Strain identification

Forty-eight isolates acquired from different strain collections (Table 1) and previously identified as V. cholerae were analyzed using MALDI-TOF MS and Biotyper 2.0 software (Bruker Daltonics). All strains were identified as V. cholerae with matching scores of 1.99 to 2.51 following the highest matching score rule [11]. As a control, one V. mimicus isolate was analyzed, which resulted in a matching score value of 1.71, indicating a ‘probable genus identification’. In addition, serogroup and serotype designations were confirmed using specific antisera.

MLST analysis

To determine the genetic relationship among the 48 V. cholerae isolates, a MLST analysis was performed. Accession numbers: cat KF421252 - KF421300, dnaE KF421301 - KF421338, gyrB KF421339 - KF421387, lap KF421388 - KF421434, and recA KF421435 - KF421482. The isolates were differentiated into six different genotypes (GT1-6) and six single locus variants (SLVs) (Table 1). The presence of the virulence genes ctxAB and tcpA was determined by PCR. All isolates of serogroups O1 or O139 that contained the ctxAB and tcpA were highly related (Figure 1). Within this group, all O1 isolates contained the type-specific antigen of the serotype Ogawa with the exception of one isolate that belonged to serotype Hikojima and one isolate of unknown serotype. V. cholerae O1 strains of serotype Hikojima are considered to be rare [23]. Isolates outside the GT1 group were determined to be negative for ctxAB with the exception of one SLV, an isolate of serogroup O141 that contained ctxAB and tcpA. Eight isolates of serogroup O1, serotype Inaba, isolated from water in Spain and from prawns in Ecuador were genetically closely related (GT2). Three other isolates of Spanish origin were genetically related (GT3). Furthermore, three pairs of closely related isolates were identified. Two pairs were isolated from the Bug river in Poland (GT5, GT6), while another pair was isolated in Norway from seawater near Oslo (GT4). Six SLVs from Spain, Norway and Poland were observed.

Figure 1
figure 1

Minimal Spanning Tree (MST) of V. cholerae isolates based on MLST data. Each circle corresponds to a sequence type. The number of partitions in each circle corresponds to the number of isolates. Single locus variants are connected with a solid line; two single variants are connected with a dotted line. Red, serogroup O1 serotype Ogawa strains (GT1); purple, serogroup O139 (GT1); dark blue, serogroup O1 serotype Hikojima (GT1); yellow, serogroup O1 serotype Inaba (GT2); pink, serogroup O1 serotype Ogawa (2x) and Inaba (1x) (GT3). Green, brown and light blue, non-O1 or O139 serogroup strains (GT4, GT5, GT6).
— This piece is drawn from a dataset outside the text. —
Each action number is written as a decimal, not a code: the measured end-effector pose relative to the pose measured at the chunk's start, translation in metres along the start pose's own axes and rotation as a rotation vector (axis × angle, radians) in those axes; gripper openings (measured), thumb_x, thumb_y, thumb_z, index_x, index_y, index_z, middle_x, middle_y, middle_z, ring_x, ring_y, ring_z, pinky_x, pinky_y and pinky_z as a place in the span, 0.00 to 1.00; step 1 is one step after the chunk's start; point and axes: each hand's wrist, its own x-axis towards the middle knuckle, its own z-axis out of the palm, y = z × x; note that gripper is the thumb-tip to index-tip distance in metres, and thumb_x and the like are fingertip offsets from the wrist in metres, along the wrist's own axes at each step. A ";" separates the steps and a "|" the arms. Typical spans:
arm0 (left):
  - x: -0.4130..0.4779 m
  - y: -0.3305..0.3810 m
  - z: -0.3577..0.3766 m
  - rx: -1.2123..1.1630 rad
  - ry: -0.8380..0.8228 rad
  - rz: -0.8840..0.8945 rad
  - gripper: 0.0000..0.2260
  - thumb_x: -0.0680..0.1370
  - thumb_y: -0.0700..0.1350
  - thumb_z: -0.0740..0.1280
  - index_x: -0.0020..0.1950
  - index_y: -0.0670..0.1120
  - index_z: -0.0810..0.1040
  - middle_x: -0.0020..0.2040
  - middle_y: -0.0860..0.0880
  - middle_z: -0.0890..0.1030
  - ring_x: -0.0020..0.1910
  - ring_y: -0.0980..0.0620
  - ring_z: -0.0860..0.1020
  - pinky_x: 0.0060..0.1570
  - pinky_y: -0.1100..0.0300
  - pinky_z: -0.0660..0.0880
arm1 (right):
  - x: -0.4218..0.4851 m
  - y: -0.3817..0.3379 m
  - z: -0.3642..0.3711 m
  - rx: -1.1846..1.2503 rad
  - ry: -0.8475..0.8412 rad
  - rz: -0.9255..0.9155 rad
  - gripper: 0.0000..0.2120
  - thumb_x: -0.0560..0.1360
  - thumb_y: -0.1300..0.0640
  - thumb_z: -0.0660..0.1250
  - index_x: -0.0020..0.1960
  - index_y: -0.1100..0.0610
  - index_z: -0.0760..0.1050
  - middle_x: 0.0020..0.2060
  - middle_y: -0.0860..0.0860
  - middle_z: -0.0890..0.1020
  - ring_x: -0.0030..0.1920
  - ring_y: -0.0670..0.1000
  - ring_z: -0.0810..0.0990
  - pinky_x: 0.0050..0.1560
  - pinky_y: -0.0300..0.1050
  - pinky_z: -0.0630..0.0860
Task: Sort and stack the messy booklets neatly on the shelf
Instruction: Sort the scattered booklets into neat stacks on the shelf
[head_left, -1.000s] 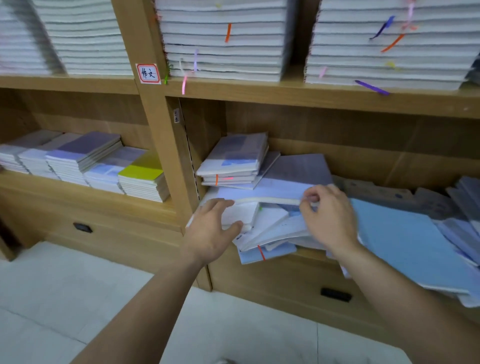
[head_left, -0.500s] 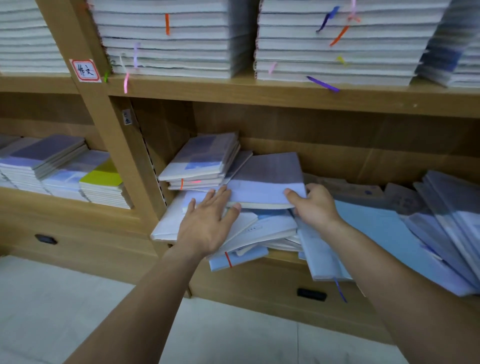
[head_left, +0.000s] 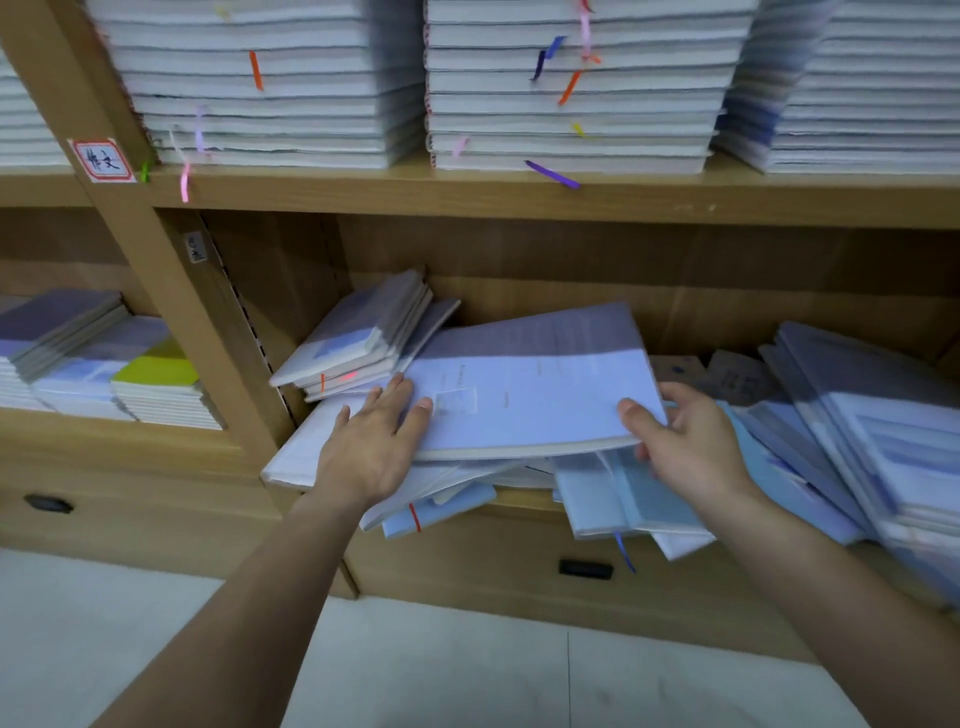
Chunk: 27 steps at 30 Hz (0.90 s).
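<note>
A messy heap of pale blue and white booklets (head_left: 457, 493) spills over the front edge of the lower wooden shelf (head_left: 524, 501). On top lies a large lilac-and-white booklet (head_left: 530, 384), tilted. My right hand (head_left: 685, 447) grips its lower right corner, thumb on the cover and fingers underneath. My left hand (head_left: 374, 441) lies flat with straight fingers against the booklet's left edge and on the white booklets below. A small stack of booklets (head_left: 363, 338) leans at the back left of the same compartment.
More loose booklets (head_left: 852, 415) slump at the right of the shelf. Neat stacks (head_left: 98, 364) fill the left compartment, and tall white stacks (head_left: 566, 88) crowd the upper shelf. A wooden upright (head_left: 171, 291) divides the compartments. Drawer fronts with black handles (head_left: 586, 569) sit below, above a pale floor.
The lilac-and-white booklet has risen and tilted off the heap in my right hand's grip. My left hand has slid right along its left edge. The view moved closer.
</note>
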 end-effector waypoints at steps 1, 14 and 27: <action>-0.001 0.002 0.000 0.003 -0.018 -0.011 0.33 0.79 0.67 0.43 0.80 0.54 0.54 0.81 0.53 0.55 0.80 0.51 0.52 0.77 0.46 0.49 | -0.001 0.003 -0.007 -0.001 0.011 0.007 0.07 0.79 0.52 0.69 0.54 0.53 0.78 0.29 0.48 0.81 0.25 0.42 0.78 0.28 0.41 0.71; -0.012 0.043 0.006 0.058 0.093 0.027 0.29 0.78 0.57 0.66 0.77 0.48 0.66 0.74 0.47 0.71 0.71 0.45 0.70 0.65 0.52 0.69 | -0.001 0.075 -0.090 -0.204 0.006 0.186 0.05 0.80 0.56 0.67 0.52 0.56 0.79 0.25 0.51 0.80 0.24 0.47 0.79 0.22 0.42 0.73; -0.004 0.110 0.061 0.089 -0.108 0.232 0.34 0.78 0.59 0.66 0.80 0.48 0.59 0.80 0.48 0.58 0.77 0.45 0.58 0.74 0.53 0.59 | -0.003 0.081 -0.137 -0.421 0.038 0.108 0.12 0.78 0.56 0.69 0.61 0.52 0.82 0.34 0.46 0.81 0.41 0.53 0.80 0.44 0.44 0.73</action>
Gray, V. mimicus.

MALDI-TOF MS analysis

To obtain spectra of a wider m/z range than acquired with HCCA as a matrix, whole cell extracts were analyzed with MALDI-TOF MS using FA+. Spectra were initially recorded in a mass-to-charge range of 4,000 to 80,000 (MZXML data available at http://www.learning-machines.com/). As no significant peaks were visible above an m/z value of 50,000, spectra were recorded up to m/z = 50,000 in following experiments (Figure 2). After the datasets were normalized, the baseline was subtracted, and data were aligned and normalized, a heat map was generated to visualize differences between the MS spectra (Figure 3). A simple algorithmic peak search procedure allowed us to identify a prevalent peak near an m/z value of 35,000 that appeared to be discriminatory among the different genotypes (Figure 3). In the spectra of all epidemic isolates of serogroups O1 and O139 (GT1), this peak corresponded to an average mass of 34,750 Da with a standard deviation of 22 Da except for the O1 serotype Hikojima strain (35,424 Da). In the spectra of the other isolates, the corresponding peak differed at least 70 Da from that of GT1 (Figures 3 and 4). The peaks that were closest to the peak mass of the GT1 spectra were those measured in the spectra of GT2, the non-epidemic V. cholerae O1 Inaba isolates related to a Spanish outbreak, which were 34,670 +/- 20 Da.

Figure 2
figure 2

MALDI-TOF MS analysis of whole cell lysates of V. cholerae isolates. A and B, examples of normalized MS spectra of a toxigenic and epidemic serogroup O1 isolate (A) and a non-toxigenic isolate (B). C and D, close-ups of selected MS-peak of Figure A and B, respectively. a, m/z = 34,750 Da, b m/z = 34,690 Da.

Figure 3
figure 3

Heat map analysis of MS spectra of 48 V. cholerae isolates and one V. mimicus strain. Each isolate is represented by four spectra (horizontal lanes) obtained from four spots on the MALDI target. The color indicates the peak intensities according to the color scale (left bar). The spectra were divided into spectrogram groups (separated by red horizontal lines): 1, V. cholerae serogroup O139 (GT1); 2, V. cholerae serogroup O1 serotype Hikojima and Ogawa strains (GT1); 3, serogroup O1 serotype Inaba (GT2); 4, SLVs; 5, serogroup O1 serotype Ogawa (2x) and Inaba (1x) (GT3); 6 and 7, two pairs isolated from the Bug river in Poland (GT 4, GT5); 8, pair isolated in Norway (GT6); 10, V. mimicus.

Figure 4
figure 4

Distribution of the highest-peak positions in the 32 to 38 kDa range grouped per genotype (GT). Each isolate is represented by four peak positions. GT1 (O1/O139 Tox+) comprises 96 peak positions of 24 isolates; GT1 (O1 Hikojima Tox+) comprises 4 peak positions of 1 isolate; GT2 (O1, Tox-) 32 peak positions of 8 isolates; GT3 (O1 Tox-) shows 12 peak positions of 3 isolates with the same genotype but different serotypes. GT4, GT5 and GT6 each comprise 8 peak positions of 2 isolates; SLVs comprise 20 peak positions of 5 not related isolates; V. mimicus comprises 4 peak positions of one V. mimicus strain; Outlier comprises 4 peak positions of one outlier, in the second experiment for this isolate the maximal difference in peak positions was 52 Da.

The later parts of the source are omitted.